Publié le 5 avril 2026 à 19:53

Yaoundé, Cameroun — Le Cameroun a franchi une étape majeure dans l’évolution de son système institutionnel avec l’adoption d’une réforme constitutionnelle introduisant la fonction de vice-président de la République.

Réunis en congrès le samedi 4 avril 2026, les députés et sénateurs ont approuvé à une large majorité le projet de loi porté par la majorité au pouvoir, après son examen et sa validation en commission. Cette réforme ouvre désormais la possibilité pour le chef de l’État de désigner un vice-président.

Cette modification marque un tournant dans l’organisation politique du pays, qui fonctionnait jusqu’ici sans ce poste au sommet de l’exécutif depuis plusieurs décennies.

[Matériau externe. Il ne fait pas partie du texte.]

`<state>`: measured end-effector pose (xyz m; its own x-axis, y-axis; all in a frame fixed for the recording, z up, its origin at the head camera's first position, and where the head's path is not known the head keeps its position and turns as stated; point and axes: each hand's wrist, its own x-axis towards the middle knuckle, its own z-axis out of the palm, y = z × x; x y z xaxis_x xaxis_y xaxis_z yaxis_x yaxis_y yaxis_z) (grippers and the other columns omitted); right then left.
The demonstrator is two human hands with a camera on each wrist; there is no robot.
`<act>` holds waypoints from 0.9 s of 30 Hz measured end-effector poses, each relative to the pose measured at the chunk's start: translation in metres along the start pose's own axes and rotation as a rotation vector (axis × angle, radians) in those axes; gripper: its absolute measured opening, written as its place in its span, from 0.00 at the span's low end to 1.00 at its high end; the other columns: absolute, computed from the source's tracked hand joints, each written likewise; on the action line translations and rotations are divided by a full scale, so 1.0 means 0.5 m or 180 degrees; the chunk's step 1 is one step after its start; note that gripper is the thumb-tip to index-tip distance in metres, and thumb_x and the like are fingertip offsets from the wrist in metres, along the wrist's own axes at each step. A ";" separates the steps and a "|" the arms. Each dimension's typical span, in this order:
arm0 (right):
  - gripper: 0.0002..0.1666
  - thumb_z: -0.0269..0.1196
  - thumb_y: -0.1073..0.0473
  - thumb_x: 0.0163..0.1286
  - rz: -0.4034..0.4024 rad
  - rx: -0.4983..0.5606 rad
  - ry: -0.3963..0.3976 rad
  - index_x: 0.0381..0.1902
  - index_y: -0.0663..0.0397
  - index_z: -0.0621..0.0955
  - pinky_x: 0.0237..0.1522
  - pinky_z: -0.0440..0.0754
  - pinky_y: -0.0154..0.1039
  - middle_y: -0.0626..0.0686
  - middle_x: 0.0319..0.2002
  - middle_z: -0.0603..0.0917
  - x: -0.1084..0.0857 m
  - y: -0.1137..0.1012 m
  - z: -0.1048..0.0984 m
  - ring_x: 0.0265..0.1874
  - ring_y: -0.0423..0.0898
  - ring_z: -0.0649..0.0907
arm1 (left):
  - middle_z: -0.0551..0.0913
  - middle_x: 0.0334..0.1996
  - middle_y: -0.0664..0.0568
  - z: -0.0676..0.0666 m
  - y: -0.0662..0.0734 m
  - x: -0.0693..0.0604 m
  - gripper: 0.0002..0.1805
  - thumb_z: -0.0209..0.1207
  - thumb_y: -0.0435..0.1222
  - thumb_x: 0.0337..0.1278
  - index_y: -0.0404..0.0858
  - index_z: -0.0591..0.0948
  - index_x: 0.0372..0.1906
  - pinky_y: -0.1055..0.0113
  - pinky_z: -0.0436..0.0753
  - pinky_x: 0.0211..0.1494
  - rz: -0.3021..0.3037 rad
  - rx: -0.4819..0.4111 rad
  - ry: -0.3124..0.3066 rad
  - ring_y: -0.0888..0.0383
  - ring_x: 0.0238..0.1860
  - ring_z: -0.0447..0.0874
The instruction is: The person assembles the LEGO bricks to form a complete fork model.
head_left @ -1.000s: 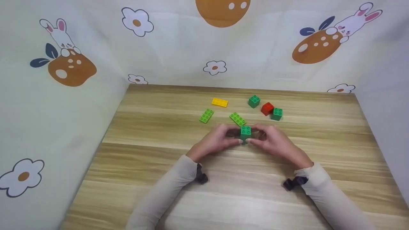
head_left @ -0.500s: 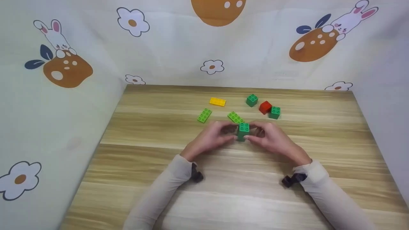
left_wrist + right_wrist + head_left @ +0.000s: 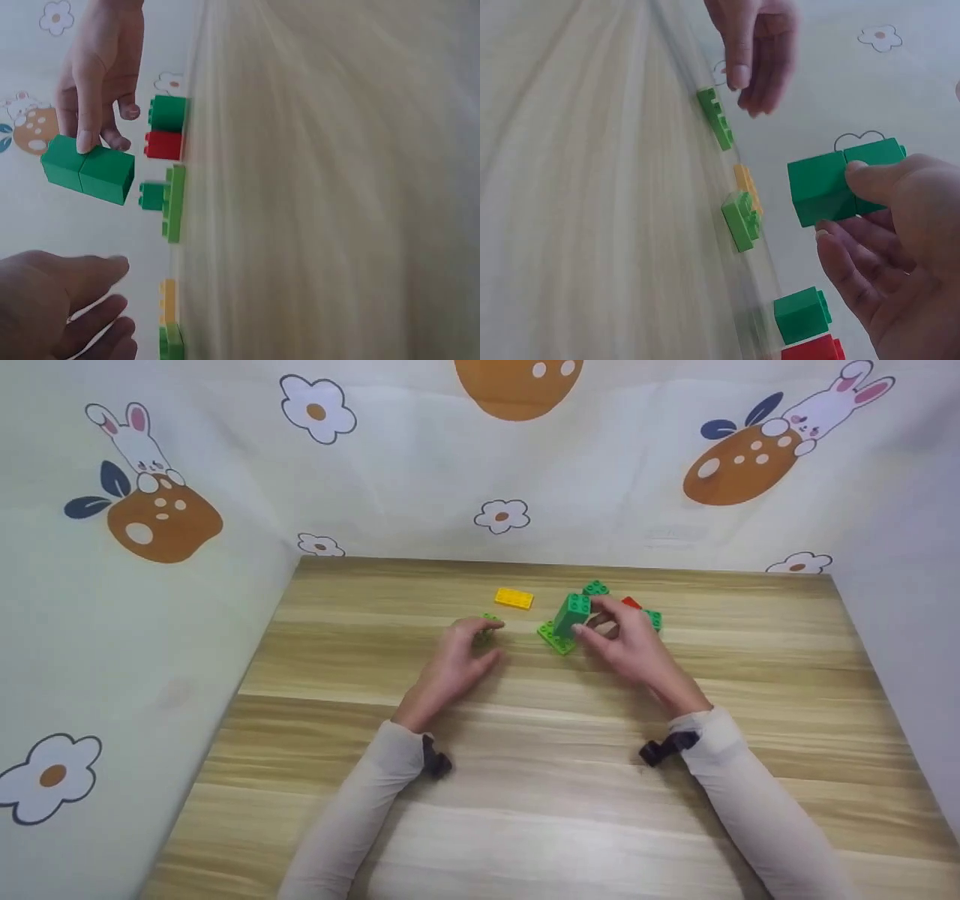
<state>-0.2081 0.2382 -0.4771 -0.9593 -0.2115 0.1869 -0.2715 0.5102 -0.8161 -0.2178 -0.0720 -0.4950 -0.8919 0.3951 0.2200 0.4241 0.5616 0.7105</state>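
The right hand (image 3: 634, 643) pinches a tilted stack of two green plastic cubes (image 3: 571, 616) above the wood-grain table (image 3: 525, 780), left hand (image 3: 448, 661) loose and empty, and any slackening fingertips could drop it

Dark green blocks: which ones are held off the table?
The joined pair, pinched in the right hand; the other two dark green blocks stand singly on the table.

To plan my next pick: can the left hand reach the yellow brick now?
Probably yes: the left hand holds nothing, the yellow brick lies uncovered, with only a flat lime brick along the way.
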 end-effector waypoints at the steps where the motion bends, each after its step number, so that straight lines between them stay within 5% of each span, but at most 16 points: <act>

Toutefois, la réforme suscite de vives critiques au sein de l’opposition. Maurice Kamto, leader du Mouvement pour la Renaissance du Cameroun (MRC), a dénoncé publiquement cette révision constitutionnelle, la qualifiant de « coup d’État constitutionnel ». Il a également annoncé le lancement d’une pétition nationale visant à mobiliser l’opinion publique contre cette mesure.

Selon plusieurs figures de l’opposition, cette réforme pourrait permettre au président Paul Biya, âgé de 93 ans, de désigner directement un successeur, relançant ainsi le débat sur la transition politique dans le pays.

Dans un contexte politique déjà marqué par des tensions, cette évolution institutionnelle pourrait redéfinir les équilibres du pouvoir et susciter de nouvelles dynamiques sur la scène politique camerounaise.